According to another of its aspects, the invention relates to a sliding gate valve designed so that the thrust force communicated by the sliding gate valve to a sliding gate valve plate used in that sliding gate valve is concentrated around the pouring orifice. I.e., more than 55%, or more than 60% the surface of the plate (thus the lower surface) receiving the thrust force is located at a distance from the pouring axis of symmetry Xp lower than or equal to LaL1.
In a particular configuration, the second sliding gate valve plate is also as defined supra. In a particular configuration, the first sliding gate valve plate is identical to the second sliding gate valve plate.

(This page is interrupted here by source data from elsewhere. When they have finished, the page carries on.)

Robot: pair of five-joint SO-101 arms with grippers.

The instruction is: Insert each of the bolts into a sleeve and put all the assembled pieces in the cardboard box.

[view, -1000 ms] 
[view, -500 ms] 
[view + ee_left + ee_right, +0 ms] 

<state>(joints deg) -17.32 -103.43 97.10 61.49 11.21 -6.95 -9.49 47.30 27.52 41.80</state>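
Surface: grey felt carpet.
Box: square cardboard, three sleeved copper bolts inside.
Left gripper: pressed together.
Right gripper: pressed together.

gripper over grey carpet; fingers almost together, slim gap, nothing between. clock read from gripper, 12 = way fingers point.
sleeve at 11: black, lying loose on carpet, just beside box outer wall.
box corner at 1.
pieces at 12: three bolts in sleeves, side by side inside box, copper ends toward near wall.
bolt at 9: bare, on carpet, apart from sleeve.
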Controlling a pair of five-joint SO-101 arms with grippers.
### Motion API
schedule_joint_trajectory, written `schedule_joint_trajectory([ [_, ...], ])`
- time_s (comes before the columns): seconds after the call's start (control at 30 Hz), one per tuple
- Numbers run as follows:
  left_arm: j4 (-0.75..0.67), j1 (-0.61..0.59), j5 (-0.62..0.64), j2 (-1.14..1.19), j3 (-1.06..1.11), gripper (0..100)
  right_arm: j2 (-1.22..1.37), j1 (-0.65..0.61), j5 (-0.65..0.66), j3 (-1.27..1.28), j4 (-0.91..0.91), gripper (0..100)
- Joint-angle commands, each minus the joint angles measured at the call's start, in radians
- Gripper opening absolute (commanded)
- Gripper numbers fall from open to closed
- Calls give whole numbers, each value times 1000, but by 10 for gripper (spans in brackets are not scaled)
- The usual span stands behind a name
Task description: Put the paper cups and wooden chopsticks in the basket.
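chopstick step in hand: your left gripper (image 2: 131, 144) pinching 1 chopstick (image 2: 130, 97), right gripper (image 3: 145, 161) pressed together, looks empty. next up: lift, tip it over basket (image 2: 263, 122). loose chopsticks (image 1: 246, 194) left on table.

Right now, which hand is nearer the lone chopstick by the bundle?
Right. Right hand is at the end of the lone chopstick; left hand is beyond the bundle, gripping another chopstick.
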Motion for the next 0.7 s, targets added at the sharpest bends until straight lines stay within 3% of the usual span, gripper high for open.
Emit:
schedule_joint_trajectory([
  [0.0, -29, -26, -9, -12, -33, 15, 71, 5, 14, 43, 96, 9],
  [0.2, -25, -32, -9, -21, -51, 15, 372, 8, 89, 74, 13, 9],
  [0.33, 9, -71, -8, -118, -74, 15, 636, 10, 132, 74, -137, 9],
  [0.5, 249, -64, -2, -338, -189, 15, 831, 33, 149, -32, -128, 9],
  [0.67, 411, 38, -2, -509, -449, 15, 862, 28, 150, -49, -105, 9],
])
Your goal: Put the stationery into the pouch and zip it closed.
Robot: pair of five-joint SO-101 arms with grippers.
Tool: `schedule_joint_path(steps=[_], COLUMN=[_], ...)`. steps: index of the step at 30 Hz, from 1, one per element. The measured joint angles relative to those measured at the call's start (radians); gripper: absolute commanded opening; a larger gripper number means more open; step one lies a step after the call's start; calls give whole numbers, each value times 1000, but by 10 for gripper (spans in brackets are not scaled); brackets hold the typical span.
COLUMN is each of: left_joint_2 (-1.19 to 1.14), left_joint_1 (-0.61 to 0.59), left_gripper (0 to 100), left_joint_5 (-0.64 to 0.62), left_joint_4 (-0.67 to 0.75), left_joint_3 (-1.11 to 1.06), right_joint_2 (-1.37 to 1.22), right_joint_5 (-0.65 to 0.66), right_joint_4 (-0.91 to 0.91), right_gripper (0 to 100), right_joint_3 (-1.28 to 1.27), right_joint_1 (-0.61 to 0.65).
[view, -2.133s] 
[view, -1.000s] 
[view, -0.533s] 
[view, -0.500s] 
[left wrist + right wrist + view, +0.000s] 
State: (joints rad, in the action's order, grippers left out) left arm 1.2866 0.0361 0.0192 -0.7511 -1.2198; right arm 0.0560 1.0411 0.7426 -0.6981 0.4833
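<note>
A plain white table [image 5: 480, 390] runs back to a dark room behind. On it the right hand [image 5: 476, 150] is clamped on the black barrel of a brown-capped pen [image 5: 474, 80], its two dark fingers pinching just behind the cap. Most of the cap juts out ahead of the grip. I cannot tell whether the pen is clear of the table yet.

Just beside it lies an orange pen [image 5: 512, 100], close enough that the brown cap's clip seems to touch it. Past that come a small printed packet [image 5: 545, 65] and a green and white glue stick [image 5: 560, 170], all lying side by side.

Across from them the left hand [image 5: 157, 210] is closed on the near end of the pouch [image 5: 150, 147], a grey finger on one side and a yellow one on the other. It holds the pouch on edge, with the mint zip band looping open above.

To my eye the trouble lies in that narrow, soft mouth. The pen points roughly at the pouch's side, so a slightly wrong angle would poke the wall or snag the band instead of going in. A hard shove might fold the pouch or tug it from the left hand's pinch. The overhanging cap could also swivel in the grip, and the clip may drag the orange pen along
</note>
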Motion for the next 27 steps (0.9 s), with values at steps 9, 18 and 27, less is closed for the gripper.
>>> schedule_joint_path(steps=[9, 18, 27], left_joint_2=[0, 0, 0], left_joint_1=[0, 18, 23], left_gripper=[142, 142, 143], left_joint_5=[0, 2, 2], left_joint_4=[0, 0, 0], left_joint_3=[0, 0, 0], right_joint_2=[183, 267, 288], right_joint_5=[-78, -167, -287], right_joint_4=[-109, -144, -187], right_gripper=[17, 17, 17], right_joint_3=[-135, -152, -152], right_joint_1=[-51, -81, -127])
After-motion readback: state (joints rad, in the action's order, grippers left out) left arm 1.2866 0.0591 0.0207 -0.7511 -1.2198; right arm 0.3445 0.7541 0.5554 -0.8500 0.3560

In a particular configuration, the first sliding gate valve plate is supported by a carriage mounted on a sliding mechanism, such that the upper surface of the first sliding gate valve plate can slide between the pouring position and the closed position. The carriage comprises a lower surface. Pusher units apply a pushing force (F) onto the lower surface of the carriage, so as to press the upper surface of the first sliding gate valve plate against the upper surface of the second sliding gate valve plate, wherein said force (F) is oriented normal to the lower surface of the carriage.
In a configuration incorporating a carriage, the carriage comprises an upper surface which may be parallel to and recessed from the upper surface of the first sliding gate valve plate. The lower surface is permanently in contact with at least some of the pusher units, and may have a geometry such that a pusher unit contacts the lower surface of the carriage only in the case that the projection on a longitudinal plane (XpL, LOu) defined by the pouring axis of symmetry (XpL) and the upper longitudinal extent (LOu) of the first sliding valve plate (1L) of the force vector defining the force (F) applied by said pusher unit when in contact with the lower surface intersects the projection on said longitudinal plane of the first sliding gate valve plate, said geometry in certain configurations comprising chamfered portions. In particular configurations, the projection of the force vector on the longitudinal plane intersects the projection on said longitudinal plane of the second sliding gate valve plate as well.
The present invention also relates to a frame of a sliding gate valve designed for receiving a first and a second sliding gate valve plate, wherein at least the first sliding gate valve plate is as defined supra, and can be moved so that its upper surface slides along the upper surface of the second sliding gate valve plate.
As is shown in the accompanying tables, the effective contact area has been increased significantly (from 38% for prior art plates to more than 65% according to the invention) and the maximum peak of pressure has been reduced by up to 50% with respect to prior art plates.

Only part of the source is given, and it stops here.